»»
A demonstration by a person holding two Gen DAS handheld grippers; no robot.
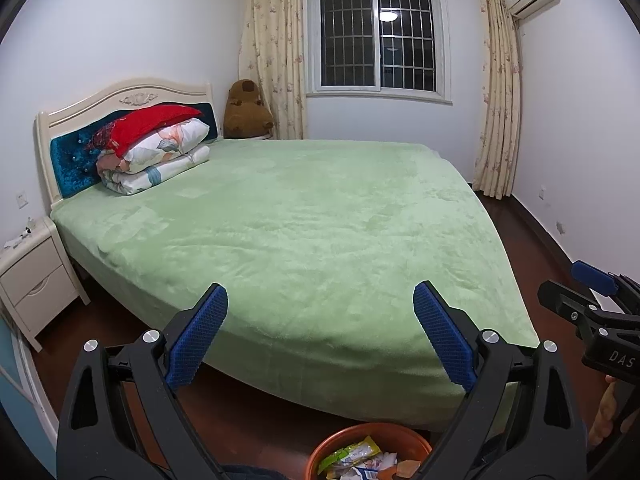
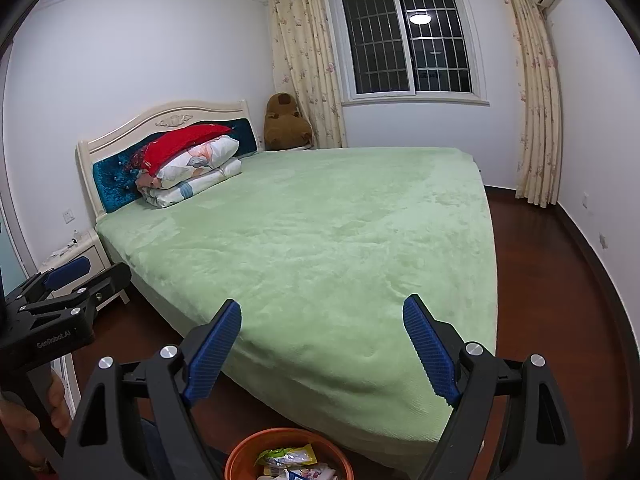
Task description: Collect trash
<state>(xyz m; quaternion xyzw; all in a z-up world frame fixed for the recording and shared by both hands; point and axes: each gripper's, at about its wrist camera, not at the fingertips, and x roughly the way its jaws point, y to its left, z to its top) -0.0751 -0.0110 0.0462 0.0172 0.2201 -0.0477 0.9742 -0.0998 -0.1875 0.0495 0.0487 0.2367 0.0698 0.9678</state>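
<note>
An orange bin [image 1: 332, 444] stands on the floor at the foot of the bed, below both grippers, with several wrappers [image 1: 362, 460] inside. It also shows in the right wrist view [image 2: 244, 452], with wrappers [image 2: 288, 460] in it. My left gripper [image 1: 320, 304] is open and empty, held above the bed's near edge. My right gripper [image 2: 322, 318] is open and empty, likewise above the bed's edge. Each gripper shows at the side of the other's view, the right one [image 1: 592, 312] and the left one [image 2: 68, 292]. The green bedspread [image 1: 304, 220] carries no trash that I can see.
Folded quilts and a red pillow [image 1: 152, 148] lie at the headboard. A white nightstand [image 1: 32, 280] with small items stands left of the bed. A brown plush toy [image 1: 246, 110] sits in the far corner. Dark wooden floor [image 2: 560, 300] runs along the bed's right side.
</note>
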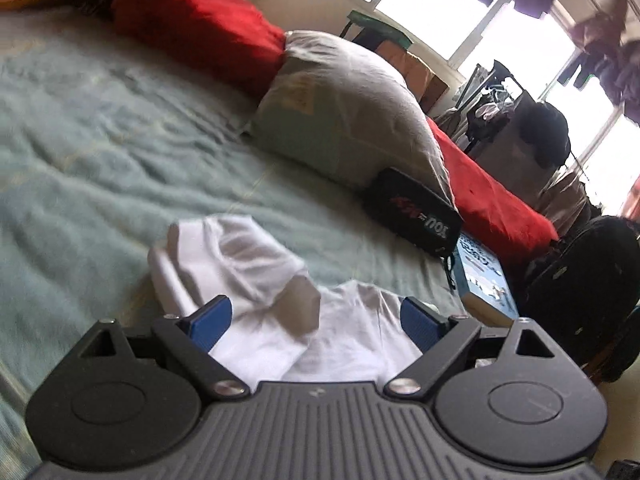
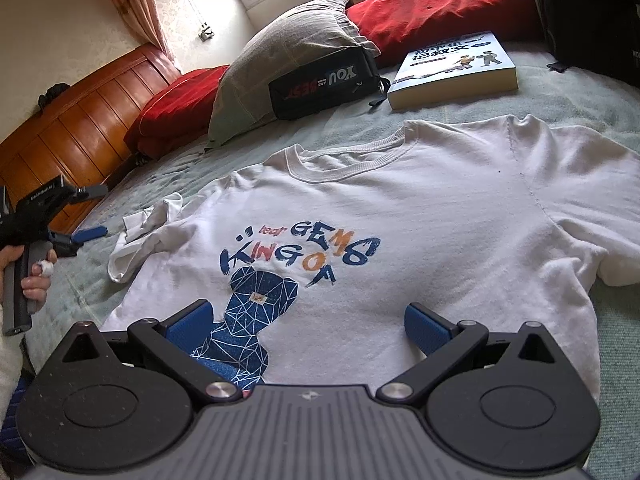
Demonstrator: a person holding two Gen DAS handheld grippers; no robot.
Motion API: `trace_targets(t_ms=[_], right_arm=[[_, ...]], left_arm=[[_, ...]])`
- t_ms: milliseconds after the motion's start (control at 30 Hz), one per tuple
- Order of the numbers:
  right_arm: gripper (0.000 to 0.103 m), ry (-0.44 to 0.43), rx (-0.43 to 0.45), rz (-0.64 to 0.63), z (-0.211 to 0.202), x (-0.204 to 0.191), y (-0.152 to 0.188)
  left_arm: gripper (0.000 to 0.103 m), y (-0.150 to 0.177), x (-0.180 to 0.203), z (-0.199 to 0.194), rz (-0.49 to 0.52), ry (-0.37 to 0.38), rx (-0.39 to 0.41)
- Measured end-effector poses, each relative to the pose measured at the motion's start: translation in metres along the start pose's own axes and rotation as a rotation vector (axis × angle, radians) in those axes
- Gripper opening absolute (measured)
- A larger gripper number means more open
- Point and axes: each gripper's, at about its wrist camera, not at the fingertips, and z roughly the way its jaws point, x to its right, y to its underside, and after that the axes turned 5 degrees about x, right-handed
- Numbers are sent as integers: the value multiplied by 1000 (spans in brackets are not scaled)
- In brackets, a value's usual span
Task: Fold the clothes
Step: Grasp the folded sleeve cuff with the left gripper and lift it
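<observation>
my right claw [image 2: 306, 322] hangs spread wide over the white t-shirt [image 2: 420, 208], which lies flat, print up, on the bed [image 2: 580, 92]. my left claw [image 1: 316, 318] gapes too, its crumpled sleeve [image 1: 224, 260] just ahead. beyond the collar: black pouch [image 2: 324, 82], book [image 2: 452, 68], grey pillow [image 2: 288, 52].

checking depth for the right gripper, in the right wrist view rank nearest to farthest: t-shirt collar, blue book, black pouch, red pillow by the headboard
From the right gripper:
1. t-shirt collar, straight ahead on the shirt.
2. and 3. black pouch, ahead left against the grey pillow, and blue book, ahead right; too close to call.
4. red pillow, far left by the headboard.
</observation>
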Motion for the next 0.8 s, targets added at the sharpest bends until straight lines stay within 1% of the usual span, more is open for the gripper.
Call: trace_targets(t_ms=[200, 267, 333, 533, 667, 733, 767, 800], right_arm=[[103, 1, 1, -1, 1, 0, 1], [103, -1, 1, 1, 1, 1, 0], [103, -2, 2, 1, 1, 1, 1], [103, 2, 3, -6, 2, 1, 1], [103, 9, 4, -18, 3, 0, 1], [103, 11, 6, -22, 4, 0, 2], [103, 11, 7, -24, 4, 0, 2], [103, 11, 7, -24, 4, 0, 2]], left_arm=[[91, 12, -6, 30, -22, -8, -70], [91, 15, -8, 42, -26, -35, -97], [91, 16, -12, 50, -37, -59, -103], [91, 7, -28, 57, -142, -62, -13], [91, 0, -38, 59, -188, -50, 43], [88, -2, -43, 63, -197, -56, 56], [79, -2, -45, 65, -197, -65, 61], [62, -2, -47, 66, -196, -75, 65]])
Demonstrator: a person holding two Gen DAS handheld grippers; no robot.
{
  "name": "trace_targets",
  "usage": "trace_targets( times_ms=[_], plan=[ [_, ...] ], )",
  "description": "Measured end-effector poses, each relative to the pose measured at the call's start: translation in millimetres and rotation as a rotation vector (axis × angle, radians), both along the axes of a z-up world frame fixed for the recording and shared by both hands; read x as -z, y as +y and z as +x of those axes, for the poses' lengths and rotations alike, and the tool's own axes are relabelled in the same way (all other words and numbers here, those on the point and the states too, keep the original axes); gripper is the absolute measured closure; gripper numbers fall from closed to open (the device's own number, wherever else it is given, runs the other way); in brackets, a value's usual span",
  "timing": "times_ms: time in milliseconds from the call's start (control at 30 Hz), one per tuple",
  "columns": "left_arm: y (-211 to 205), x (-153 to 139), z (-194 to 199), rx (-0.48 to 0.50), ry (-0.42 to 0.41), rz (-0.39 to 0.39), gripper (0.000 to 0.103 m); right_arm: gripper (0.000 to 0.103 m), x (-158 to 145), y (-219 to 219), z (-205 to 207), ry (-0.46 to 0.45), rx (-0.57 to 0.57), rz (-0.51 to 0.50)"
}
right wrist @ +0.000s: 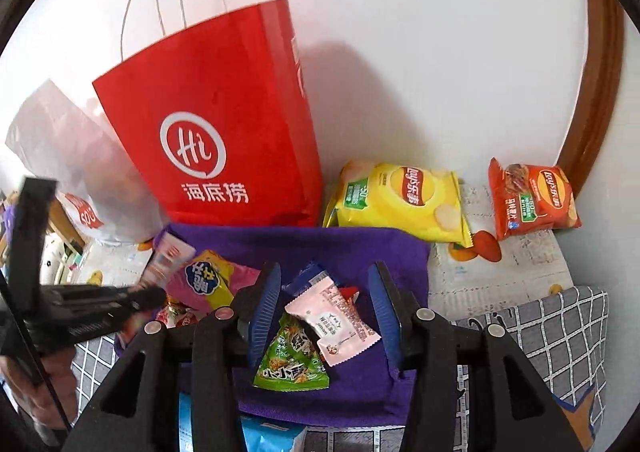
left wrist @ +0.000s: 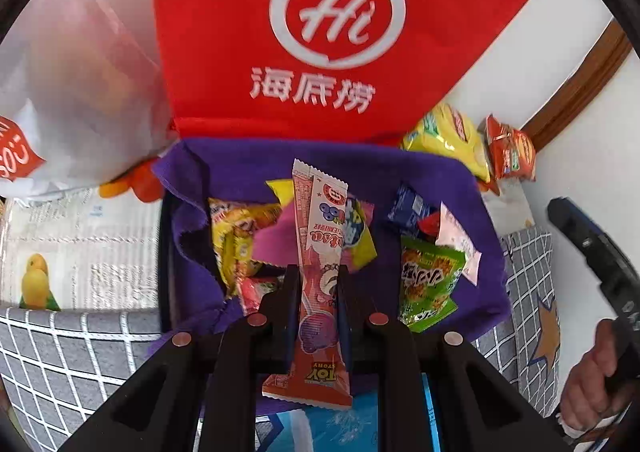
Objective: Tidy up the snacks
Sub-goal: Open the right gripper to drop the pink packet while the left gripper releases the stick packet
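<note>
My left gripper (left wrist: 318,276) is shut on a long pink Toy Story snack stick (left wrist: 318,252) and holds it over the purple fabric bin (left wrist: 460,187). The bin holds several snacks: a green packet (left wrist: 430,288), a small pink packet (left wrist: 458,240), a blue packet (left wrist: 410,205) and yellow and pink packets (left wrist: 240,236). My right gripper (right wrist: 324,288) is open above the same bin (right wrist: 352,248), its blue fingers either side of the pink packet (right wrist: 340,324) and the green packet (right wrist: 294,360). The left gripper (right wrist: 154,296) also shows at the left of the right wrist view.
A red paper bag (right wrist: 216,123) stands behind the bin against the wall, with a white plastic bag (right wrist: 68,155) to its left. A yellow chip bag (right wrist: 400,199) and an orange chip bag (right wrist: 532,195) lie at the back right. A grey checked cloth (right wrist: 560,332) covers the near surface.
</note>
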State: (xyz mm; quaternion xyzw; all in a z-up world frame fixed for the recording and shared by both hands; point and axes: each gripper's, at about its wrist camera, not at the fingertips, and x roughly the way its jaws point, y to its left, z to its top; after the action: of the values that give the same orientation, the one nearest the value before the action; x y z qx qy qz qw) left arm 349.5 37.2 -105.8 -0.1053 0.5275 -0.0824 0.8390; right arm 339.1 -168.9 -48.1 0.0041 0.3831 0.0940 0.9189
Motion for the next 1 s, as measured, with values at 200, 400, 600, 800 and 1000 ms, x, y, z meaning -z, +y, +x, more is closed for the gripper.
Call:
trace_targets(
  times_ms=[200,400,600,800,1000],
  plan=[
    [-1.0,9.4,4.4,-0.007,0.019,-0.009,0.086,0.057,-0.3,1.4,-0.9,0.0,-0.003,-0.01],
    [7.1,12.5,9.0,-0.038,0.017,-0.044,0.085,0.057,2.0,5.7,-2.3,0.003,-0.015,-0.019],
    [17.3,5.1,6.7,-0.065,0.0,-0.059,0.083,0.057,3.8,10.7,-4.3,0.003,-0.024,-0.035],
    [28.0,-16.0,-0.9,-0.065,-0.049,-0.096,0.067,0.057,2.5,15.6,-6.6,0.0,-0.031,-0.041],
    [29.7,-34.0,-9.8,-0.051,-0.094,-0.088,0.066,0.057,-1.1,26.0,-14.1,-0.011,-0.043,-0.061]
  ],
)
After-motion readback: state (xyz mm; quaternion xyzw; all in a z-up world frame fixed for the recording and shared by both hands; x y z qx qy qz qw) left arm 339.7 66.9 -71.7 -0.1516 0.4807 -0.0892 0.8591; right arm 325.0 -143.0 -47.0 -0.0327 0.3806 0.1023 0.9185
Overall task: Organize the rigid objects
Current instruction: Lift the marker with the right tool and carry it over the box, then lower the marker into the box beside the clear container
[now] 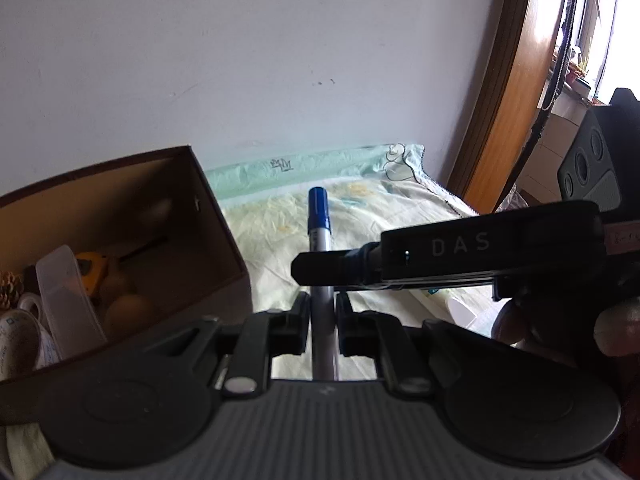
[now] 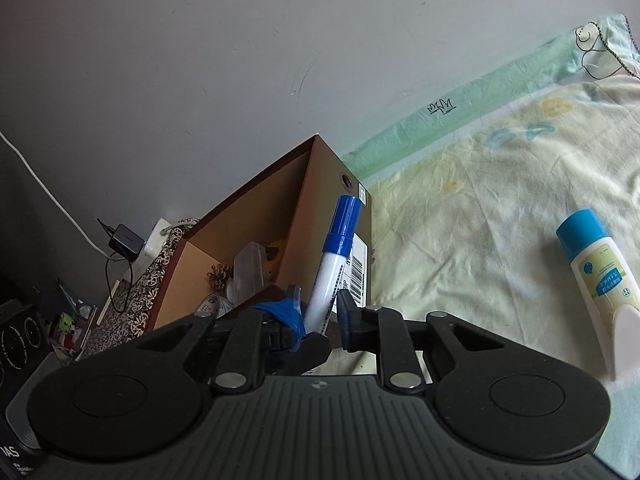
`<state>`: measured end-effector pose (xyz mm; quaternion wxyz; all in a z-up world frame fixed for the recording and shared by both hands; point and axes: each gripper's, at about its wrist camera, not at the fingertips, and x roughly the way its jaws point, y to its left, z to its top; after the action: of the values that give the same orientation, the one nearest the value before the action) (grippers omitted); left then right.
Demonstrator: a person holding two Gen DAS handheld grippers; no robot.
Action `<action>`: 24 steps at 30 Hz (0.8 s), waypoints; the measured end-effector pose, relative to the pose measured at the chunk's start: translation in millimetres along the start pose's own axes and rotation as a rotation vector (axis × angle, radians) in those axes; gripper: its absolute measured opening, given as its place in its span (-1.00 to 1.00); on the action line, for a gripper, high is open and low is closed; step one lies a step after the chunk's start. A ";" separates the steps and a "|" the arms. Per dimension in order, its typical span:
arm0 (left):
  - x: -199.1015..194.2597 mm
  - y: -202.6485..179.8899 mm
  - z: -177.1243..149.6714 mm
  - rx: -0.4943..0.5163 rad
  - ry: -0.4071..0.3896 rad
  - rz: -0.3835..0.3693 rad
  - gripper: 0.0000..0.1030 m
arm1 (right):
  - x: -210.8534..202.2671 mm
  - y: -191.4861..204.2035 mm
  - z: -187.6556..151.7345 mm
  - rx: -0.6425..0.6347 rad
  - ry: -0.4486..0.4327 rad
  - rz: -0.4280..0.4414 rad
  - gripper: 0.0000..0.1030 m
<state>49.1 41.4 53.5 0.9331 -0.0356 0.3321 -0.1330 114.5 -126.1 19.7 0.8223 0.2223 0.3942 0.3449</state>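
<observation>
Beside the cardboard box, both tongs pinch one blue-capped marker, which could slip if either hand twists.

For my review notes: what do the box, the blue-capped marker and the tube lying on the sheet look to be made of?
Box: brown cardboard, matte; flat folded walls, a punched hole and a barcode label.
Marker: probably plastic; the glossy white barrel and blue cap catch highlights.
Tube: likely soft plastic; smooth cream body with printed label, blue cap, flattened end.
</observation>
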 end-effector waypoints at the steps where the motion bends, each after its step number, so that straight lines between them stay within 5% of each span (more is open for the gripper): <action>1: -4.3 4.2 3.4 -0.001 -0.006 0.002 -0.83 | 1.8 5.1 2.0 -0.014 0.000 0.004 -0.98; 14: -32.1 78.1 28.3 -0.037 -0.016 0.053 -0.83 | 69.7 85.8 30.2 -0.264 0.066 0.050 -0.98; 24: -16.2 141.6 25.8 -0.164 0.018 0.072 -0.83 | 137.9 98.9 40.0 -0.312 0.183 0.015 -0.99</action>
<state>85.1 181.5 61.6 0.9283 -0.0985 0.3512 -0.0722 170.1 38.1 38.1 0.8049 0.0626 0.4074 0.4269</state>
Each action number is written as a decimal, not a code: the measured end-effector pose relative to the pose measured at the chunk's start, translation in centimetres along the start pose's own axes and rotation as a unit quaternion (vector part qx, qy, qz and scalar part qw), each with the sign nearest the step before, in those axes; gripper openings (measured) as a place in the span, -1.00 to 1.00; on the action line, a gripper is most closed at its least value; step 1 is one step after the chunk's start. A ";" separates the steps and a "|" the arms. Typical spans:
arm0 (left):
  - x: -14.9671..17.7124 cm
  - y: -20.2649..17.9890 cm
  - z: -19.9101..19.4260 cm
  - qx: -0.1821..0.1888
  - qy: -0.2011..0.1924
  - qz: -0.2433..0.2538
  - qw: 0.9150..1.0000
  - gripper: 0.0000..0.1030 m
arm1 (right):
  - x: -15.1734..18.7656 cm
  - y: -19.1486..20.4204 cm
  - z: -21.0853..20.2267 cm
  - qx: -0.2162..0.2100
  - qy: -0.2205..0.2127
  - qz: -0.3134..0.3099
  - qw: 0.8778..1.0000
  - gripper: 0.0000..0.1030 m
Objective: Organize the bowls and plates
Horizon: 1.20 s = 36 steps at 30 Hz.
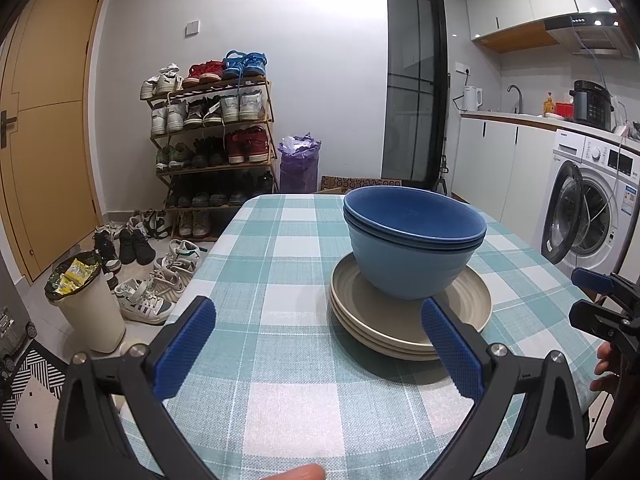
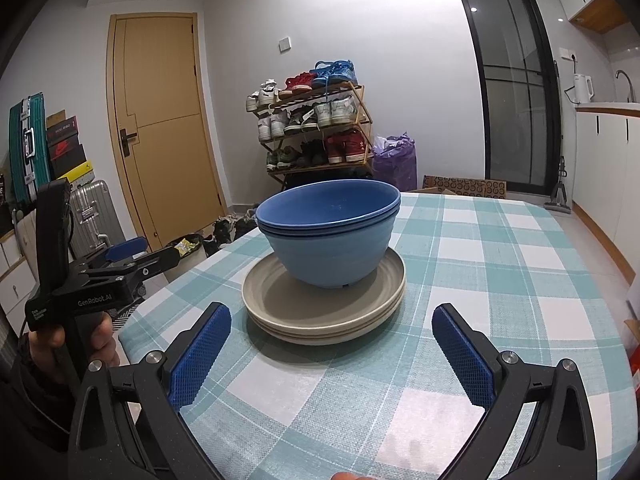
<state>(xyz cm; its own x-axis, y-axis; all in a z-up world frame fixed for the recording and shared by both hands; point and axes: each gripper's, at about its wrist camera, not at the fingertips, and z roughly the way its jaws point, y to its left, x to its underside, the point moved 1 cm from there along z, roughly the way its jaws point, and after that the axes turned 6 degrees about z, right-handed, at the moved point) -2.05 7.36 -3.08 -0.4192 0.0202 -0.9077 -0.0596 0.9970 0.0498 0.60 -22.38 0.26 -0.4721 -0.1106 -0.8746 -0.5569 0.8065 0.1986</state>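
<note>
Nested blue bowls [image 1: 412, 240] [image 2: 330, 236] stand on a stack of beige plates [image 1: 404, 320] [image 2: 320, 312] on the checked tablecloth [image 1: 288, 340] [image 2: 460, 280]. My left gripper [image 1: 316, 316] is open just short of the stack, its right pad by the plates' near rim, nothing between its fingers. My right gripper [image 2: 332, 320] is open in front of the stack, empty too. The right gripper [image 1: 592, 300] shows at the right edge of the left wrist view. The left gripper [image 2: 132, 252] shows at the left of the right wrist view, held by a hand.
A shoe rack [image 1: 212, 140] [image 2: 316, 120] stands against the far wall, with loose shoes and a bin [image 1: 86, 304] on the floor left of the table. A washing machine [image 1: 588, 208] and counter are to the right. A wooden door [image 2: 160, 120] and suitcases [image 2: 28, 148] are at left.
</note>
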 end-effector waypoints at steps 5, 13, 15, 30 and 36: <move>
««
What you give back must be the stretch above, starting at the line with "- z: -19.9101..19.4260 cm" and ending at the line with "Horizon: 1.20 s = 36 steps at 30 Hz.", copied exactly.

  - z: -19.9101..19.4260 cm
  - qx: -0.1821..0.1888
  - qy: -0.2011..0.1924
  - qz: -0.2433..0.2538
  - qw: 0.9150..1.0000
  - gripper: 0.0000..0.1030 m
arm1 (right):
  - x: -15.1734..18.7656 cm
  - y: -19.1486..20.4204 cm
  - z: -21.0853..20.2267 cm
  - qx: -0.2162..0.2100
  - qy: -0.2205..0.2127
  - qz: -0.3134..0.3099
  - qw: 0.8778..1.0000
  - gripper: 0.0000..0.1030 m
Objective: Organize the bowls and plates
Horizon: 1.20 s = 36 steps at 30 Hz.

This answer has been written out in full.